■ **About this exercise**
Determine how many lines below contain the string "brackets" and give that number without anything else.

■ **Raw data**
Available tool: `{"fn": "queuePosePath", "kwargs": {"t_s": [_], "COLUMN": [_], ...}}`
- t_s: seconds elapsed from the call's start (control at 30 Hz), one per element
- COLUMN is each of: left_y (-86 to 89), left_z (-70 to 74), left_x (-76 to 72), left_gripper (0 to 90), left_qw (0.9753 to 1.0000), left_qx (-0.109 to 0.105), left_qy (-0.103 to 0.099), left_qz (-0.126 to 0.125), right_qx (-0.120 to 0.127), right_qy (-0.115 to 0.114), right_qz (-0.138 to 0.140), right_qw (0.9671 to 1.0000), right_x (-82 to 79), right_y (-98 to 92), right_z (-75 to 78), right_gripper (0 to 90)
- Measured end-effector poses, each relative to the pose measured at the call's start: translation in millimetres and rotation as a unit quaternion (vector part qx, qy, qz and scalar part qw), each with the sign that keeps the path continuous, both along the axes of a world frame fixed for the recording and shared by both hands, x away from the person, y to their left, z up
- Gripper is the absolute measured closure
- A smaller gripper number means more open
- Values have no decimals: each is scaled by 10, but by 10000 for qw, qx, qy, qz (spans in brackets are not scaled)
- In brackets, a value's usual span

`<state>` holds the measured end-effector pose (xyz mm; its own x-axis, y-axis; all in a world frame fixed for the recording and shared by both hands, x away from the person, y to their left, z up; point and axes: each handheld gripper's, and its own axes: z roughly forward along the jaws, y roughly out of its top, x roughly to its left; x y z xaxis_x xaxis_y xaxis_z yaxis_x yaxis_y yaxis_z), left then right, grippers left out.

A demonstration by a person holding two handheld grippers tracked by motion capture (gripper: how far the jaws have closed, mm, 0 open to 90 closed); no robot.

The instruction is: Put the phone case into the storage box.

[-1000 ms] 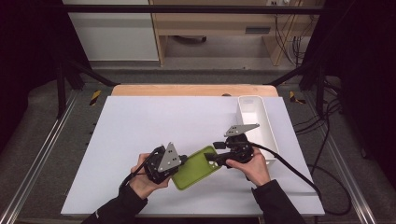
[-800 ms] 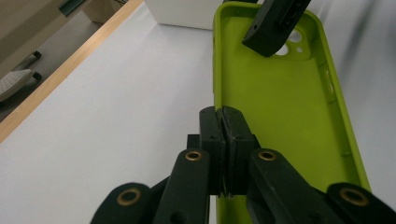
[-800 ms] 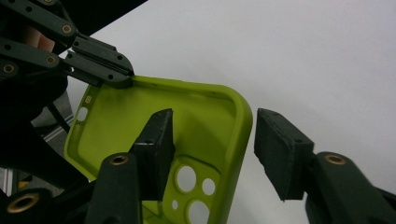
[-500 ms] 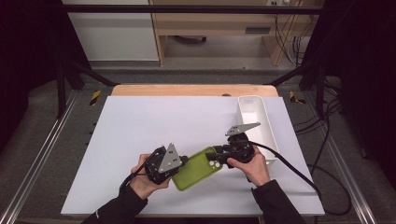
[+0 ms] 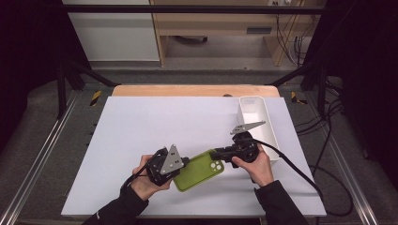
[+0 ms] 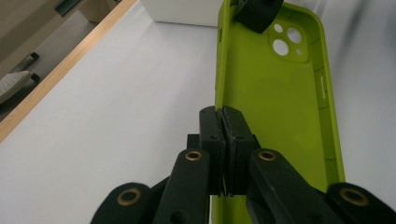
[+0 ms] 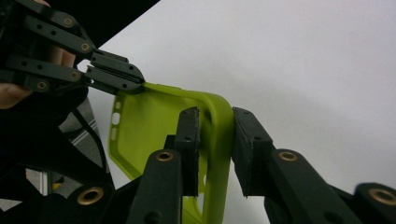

■ **Exercise output**
2